## Brief
Begin at the first line of the records below and, please, give each line again exactly until the line with "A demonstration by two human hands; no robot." is included.

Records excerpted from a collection
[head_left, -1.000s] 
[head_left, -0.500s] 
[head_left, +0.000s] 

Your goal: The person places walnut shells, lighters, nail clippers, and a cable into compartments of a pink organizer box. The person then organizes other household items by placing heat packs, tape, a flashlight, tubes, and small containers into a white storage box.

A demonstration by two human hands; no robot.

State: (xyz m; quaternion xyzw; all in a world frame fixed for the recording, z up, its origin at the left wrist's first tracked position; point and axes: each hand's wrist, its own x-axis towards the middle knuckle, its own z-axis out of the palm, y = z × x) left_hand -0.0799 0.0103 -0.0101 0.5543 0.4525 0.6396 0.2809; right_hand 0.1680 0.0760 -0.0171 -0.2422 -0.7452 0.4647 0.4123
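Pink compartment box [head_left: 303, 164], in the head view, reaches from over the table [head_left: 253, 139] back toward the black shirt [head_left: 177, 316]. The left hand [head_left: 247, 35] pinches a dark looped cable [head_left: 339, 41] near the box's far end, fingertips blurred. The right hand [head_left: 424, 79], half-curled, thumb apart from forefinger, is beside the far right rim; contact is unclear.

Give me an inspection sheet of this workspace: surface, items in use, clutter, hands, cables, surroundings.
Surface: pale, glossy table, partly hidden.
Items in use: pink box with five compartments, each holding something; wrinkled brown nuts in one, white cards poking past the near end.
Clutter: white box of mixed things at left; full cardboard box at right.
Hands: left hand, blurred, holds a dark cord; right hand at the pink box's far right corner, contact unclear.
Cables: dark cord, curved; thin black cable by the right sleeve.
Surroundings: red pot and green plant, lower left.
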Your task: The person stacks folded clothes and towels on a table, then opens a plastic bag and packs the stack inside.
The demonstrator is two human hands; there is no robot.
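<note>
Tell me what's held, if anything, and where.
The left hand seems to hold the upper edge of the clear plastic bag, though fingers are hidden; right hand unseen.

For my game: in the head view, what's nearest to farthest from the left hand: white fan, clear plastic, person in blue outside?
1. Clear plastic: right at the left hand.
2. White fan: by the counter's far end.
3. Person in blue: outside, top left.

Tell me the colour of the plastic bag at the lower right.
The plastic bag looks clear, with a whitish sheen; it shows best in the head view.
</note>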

## Response
[head_left, -1.000s] 
[head_left, -0.500s] 
[head_left, +0.000s] 

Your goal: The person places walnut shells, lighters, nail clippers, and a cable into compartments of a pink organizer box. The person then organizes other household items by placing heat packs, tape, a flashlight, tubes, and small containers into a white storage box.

A demonstration by two human hands; no robot.

No additional output is expected for this exercise.